■ EXERCISE DIRECTIONS ■
The answer must be every record below, reproduced exactly.

■ EXERCISE DATA ■
· · ·

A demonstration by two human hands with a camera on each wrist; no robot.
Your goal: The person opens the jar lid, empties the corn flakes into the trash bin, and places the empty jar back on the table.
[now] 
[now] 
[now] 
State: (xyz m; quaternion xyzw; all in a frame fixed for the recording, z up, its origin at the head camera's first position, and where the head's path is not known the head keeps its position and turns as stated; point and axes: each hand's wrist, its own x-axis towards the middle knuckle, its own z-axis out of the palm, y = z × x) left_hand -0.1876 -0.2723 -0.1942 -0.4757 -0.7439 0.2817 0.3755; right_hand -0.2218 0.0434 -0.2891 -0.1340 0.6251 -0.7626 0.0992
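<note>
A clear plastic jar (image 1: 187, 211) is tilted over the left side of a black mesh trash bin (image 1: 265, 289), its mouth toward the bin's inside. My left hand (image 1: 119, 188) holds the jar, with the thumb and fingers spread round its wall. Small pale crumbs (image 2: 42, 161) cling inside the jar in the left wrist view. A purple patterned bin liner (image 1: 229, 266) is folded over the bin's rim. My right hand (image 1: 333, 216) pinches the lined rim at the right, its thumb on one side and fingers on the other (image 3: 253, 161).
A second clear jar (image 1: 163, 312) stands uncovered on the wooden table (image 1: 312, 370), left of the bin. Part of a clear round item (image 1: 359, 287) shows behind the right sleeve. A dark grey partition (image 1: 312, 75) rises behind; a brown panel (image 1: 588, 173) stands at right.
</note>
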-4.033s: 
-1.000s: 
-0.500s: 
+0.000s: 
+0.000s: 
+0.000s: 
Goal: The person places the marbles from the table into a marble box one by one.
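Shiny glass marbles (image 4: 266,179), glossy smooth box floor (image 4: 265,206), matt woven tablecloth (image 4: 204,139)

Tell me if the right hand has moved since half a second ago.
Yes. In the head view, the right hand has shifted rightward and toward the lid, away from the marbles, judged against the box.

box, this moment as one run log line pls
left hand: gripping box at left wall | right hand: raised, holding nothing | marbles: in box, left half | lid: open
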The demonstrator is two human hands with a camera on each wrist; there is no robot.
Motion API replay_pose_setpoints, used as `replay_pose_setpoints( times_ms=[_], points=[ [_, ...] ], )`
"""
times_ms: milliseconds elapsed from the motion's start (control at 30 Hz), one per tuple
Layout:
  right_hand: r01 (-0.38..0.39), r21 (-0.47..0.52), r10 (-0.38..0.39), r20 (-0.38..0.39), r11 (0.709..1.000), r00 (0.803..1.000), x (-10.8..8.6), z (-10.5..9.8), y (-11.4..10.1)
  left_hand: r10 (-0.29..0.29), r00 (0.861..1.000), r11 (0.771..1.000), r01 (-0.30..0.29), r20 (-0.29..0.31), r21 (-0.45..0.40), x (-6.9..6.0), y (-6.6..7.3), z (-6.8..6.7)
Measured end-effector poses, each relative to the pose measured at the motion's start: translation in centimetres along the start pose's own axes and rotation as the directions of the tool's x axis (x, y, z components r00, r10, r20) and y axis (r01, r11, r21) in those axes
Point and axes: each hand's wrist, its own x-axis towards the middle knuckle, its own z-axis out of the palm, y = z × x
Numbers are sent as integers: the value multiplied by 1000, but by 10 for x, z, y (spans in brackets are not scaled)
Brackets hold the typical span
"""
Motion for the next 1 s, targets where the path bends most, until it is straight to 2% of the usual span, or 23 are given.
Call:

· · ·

■ ANSWER SECTION ■
A demonstration by two human hands with a camera on each wrist; no robot.
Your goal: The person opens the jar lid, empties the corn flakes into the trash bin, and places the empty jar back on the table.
[now] 
[now] 
[now] 
State: (xyz m; quaternion xyzw; all in a frame fixed for the recording, z up, its origin at the head camera's first position, and where the head's path is not known the head keeps its position and turns as stated; point and axes: each hand's wrist, its own x-axis towards the middle knuckle, its own z-axis out of the palm, y = z × x) left_hand -0.1876 -0.2723 -0.1942 -0.4757 -0.7439 0.2817 0.3755; right_hand -0.2218 0.0434 -0.2891 -0.1340 0.6251 -0.7626 0.0992
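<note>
A clear plastic jar (image 1: 187, 211) is tilted over the left side of a black mesh trash bin (image 1: 265, 289), its mouth toward the bin's inside. My left hand (image 1: 119, 188) holds the jar, with the thumb and fingers spread round its wall. Small pale crumbs (image 2: 42, 161) cling inside the jar in the left wrist view. A purple patterned bin liner (image 1: 229, 266) is folded over the bin's rim. My right hand (image 1: 333, 216) pinches the lined rim at the right, its thumb on one side and fingers on the other (image 3: 253, 161).
A second clear jar (image 1: 163, 312) stands uncovered on the wooden table (image 1: 312, 370), left of the bin. Part of a clear round item (image 1: 359, 287) shows behind the right sleeve. A dark grey partition (image 1: 312, 75) rises behind; a brown panel (image 1: 588, 173) stands at right.
</note>
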-4.033s: 
-1.000s: 
-0.500s: 
+0.000s: 
+0.000s: 
+0.000s: 
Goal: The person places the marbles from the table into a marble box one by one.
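Shiny glass marbles (image 4: 266,179), glossy smooth box floor (image 4: 265,206), matt woven tablecloth (image 4: 204,139)

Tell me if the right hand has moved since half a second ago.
Yes. In the head view, the right hand has shifted rightward and toward the lid, away from the marbles, judged against the box.

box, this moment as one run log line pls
left hand: gripping box at left wall | right hand: raised, holding nothing | marbles: in box, left half | lid: open
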The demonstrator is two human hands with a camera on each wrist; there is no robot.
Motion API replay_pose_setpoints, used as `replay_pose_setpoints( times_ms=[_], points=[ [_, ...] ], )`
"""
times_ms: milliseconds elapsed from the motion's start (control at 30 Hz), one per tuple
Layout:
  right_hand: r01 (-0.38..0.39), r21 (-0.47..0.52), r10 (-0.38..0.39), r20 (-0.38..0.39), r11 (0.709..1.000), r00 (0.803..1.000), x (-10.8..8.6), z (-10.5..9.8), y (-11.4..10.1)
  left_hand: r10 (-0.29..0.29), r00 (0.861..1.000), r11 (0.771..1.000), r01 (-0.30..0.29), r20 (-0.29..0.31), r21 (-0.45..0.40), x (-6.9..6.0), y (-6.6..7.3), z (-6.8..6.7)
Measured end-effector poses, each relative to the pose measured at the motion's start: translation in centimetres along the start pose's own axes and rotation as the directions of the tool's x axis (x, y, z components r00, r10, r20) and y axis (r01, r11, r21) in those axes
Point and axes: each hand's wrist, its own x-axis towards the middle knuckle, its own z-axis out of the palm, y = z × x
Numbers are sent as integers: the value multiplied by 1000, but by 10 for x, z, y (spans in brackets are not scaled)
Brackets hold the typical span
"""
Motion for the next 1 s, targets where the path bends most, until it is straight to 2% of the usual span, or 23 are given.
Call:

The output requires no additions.